包括原油、天然气和煤炭的化石燃料代表着全世界现今能量供应的大多数。然而,化石燃料的使用需要将它们转变成载体,诸如热、电力、液体燃料或通过化学转化过程转变为化学品。在日益增加的能量需要和对于来自化石燃料应用的碳排放的伴随担忧之下,广泛的工作已经调整向发展可持续的碳中性的、有效且经济的能量系统。从使用化石燃料到使用核和诸如太阳能和生物质的可再生资源的转换因此代表着这类工作的自然进展。
现有发电技术具有一个或多个以下局限性/缺点:1)高成本(例如,光伏、气化、超超临界粉煤燃烧);2)低效率(例如,亚临界粉煤燃烧);3)环境问题(例如,化石燃料发电站);和4)安全问题(例如,核动力)。
关于常规热电站的常见问题之一在于在冷却和重新加热蒸汽期间的大量能量损失。因此需要使蒸汽产生的需求最小化的系统和方法。

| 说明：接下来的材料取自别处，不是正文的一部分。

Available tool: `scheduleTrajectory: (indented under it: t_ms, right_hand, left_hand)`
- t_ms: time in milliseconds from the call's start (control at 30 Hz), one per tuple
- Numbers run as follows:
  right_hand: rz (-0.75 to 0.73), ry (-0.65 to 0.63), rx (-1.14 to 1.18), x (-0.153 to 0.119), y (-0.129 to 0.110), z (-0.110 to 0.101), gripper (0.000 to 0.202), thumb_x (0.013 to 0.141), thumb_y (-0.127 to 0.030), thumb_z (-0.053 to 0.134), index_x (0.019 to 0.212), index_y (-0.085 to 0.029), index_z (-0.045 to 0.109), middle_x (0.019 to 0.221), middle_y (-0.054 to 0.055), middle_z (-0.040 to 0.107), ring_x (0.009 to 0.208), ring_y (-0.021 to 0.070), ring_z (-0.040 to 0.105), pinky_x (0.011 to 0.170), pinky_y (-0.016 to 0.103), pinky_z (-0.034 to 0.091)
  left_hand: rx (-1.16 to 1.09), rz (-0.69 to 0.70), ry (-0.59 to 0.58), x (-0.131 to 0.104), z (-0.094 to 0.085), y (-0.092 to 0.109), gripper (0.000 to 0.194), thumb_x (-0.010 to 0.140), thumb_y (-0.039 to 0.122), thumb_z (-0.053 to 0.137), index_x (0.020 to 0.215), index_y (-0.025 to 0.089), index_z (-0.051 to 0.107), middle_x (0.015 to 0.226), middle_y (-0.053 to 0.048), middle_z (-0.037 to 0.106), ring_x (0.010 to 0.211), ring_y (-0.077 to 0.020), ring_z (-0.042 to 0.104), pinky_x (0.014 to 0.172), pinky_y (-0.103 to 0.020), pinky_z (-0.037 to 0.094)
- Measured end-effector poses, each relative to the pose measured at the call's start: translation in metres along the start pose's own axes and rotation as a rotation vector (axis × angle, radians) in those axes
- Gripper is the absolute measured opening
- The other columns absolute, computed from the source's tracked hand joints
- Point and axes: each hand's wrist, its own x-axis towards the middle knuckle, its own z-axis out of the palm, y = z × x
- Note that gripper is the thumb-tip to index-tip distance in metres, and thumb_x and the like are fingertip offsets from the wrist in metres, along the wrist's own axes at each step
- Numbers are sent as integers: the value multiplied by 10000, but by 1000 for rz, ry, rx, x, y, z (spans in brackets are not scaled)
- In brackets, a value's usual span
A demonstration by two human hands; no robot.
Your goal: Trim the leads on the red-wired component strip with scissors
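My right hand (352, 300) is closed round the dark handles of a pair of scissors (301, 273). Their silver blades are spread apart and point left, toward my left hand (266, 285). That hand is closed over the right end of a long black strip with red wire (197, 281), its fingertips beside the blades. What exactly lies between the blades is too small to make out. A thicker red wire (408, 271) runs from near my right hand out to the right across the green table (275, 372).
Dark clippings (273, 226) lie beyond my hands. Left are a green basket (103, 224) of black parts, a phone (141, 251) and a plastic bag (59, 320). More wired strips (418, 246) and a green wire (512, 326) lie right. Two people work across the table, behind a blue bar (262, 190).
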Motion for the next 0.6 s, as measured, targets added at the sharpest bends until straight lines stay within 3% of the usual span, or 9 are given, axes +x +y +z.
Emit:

在碳质燃料和空气/蒸汽/CO2之间在反应介质辅助下的化学反应可代表使燃料转化过程中的能量损失最小化的有效方式。已经提出了许多技术来使用金属氧化物转化碳质燃料。例如,Watkins的美国专利3,027,238号描述了一种生产氢气的方法,其包括在还原区中还原金属氧化物和在氧化区中用蒸汽氧化还原了的金属以产生氢气。然而,该技术限于气态燃料转化。此外,该气态燃料仅通过金属氧化物部分转化。Thomas的美国专利7,767,191号、Fan的PCT申请WO 2007082089号和Fan的PCT申请WO 2010037011号描述了通过以下来生产氢气的方法:在基于碳的燃料和金属氧化物之间的还原反应中还原金属氧化物以提供具有较低氧化态的被还原的金属或金属氧化物,和氧化被还原的金属或金属氧化物以产生氢气和具有较高氧化态的金属氧化物。
氢气也可以经光电解、热解和热化学路径由水裂解产生。
为了产生电力,上述方法教导了氢气产物在燃气涡轮机、燃气发动机和/或燃料电池中的进一步转化。然而,大量蒸汽用于这些工艺中以便产生氢气。氢气在常规氢燃料发电装置中的简单转化将导致大量蒸汽/水的冷却和重新加热,产生发电系统的极大不可逆性。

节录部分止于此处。